> **TASK DESCRIPTION**
When the word "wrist" appears in a line of the data below, list that line.

*** SUPPLIED MATERIAL Section Begins ***

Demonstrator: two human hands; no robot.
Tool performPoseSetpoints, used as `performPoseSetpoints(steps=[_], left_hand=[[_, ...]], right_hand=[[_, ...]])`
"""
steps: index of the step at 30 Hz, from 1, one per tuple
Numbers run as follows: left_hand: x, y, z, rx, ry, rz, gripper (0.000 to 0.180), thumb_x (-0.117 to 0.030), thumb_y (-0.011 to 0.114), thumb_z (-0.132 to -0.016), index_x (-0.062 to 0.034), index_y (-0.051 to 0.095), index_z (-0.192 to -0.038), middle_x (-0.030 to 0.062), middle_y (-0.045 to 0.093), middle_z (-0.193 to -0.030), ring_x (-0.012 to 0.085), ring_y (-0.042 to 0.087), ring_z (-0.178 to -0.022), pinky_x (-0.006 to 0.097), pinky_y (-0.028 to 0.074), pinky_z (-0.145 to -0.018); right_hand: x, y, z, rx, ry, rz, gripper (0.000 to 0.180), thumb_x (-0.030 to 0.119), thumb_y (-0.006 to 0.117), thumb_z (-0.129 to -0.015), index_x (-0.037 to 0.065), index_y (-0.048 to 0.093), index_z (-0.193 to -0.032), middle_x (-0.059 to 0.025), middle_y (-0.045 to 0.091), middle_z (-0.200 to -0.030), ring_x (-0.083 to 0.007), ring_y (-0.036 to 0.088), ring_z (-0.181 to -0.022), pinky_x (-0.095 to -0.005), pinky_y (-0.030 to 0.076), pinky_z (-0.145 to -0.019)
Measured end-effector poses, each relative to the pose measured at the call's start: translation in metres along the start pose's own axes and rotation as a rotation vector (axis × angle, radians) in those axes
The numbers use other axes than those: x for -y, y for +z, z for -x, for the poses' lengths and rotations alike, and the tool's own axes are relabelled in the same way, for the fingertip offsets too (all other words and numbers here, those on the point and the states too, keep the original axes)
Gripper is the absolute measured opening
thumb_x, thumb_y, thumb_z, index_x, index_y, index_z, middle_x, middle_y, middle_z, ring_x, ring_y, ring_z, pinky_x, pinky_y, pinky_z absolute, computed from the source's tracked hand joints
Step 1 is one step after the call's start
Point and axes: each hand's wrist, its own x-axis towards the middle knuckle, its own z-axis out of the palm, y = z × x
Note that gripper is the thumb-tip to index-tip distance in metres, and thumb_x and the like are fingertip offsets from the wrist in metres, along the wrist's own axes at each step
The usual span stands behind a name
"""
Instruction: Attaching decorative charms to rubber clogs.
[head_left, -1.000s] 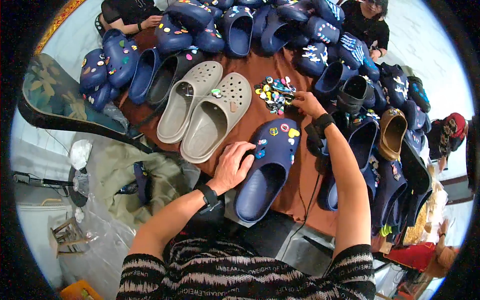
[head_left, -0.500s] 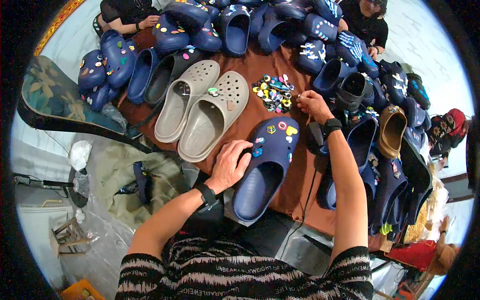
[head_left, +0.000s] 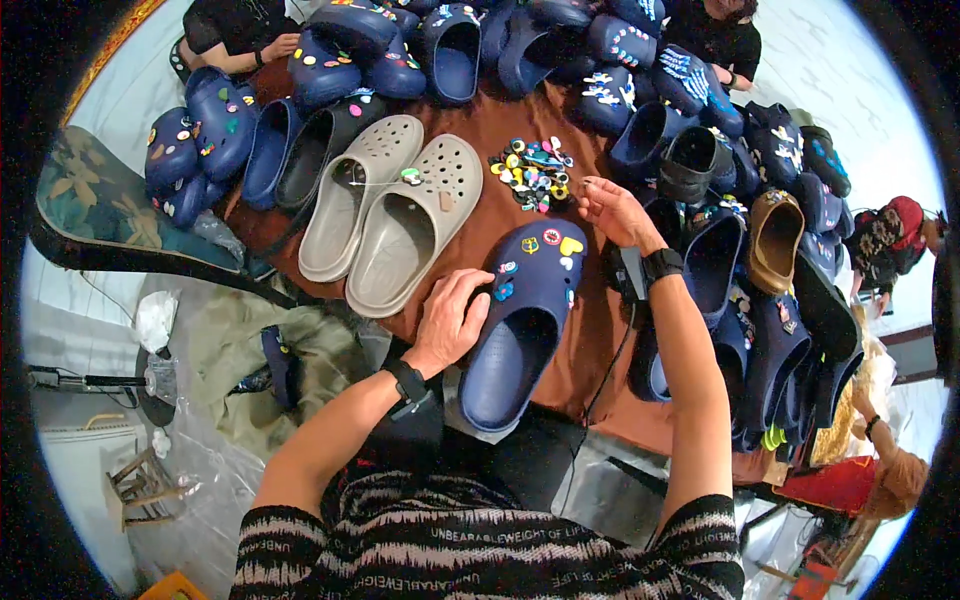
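A navy clog (head_left: 513, 362) lies in front of me, its toe pointing away and several colourful charms on its upper. My left hand (head_left: 452, 318) is closed against the clog's left side, thumb along the edge. Beyond the toe, to its right, my right hand (head_left: 612, 208) holds thumb and fingers pinched together; anything between the tips is too small to name. Just left of those fingertips is a heap of small colourful shoe charms (head_left: 530, 175). A pair of light grey clogs (head_left: 395, 255) with a tag across them stands left of the heap.
Brown cloth (head_left: 590, 330) covers the table. Decorated navy clogs (head_left: 455, 60) crowd its far side and right edge, with a tan clog (head_left: 775, 240) among them. A dark cable (head_left: 608, 365) runs down beside my right forearm. Other people sit across the table and at far right.
The view has shifted slightly, moving the table items up and left. My right hand has turned a little and its fingers reach out straighter near the charms. My left hand stays at the clog.
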Motion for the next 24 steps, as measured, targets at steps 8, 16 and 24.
performPoseSetpoints(steps=[8,16,24], left_hand=[[-0.002,-0.001,0.0,0.013,-0.033,0.011,0.028,-0.017,0.049,-0.094,-0.0002,0.059,-0.115,0.02,0.061,-0.114,0.0375,0.057,-0.109,0.043,0.043,-0.097],[-0.003,-0.001,-0.001,0.007,-0.028,-0.017,0.028,-0.017,0.05,-0.094,-0.0002,0.059,-0.114,0.0194,0.061,-0.115,0.0366,0.057,-0.109,0.043,0.042,-0.097],[-0.002,0.001,0.0,0.016,-0.03,-0.003,0.028,-0.017,0.049,-0.094,-0.0011,0.059,-0.115,0.0198,0.061,-0.115,0.0373,0.057,-0.109,0.043,0.042,-0.097]], right_hand=[[0.014,0.026,0.069,-0.018,0.008,0.43,0.022,0.029,0.057,-0.1,0.007,0.062,-0.102,0.001,0.063,-0.088,-0.0081,0.059,-0.073,-0.0233,0.048,-0.068],[0.016,0.058,0.119,0.165,0.096,0.796,0.032,0.035,0.057,-0.1,0.005,0.066,-0.092,0.0018,0.062,-0.08,-0.0074,0.063,-0.071,-0.0228,0.05,-0.066],[0.011,0.054,0.11,0.276,0.242,0.75,0.037,0.042,0.067,-0.093,0.008,0.065,-0.08,0.0043,0.058,-0.067,-0.0044,0.056,-0.061,-0.0198,0.046,-0.056]])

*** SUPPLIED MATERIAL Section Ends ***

> **ANSWER SPACE**
Point and axes: each hand's wrist, its own x-axis towards the middle knuckle, its own z-axis out of the palm, y = z × x
Note that gripper is the thumb-tip to index-tip distance in metres, and thumb_x and the like are fingertip offsets from the wrist in metres, along the wrist's own axes at each step

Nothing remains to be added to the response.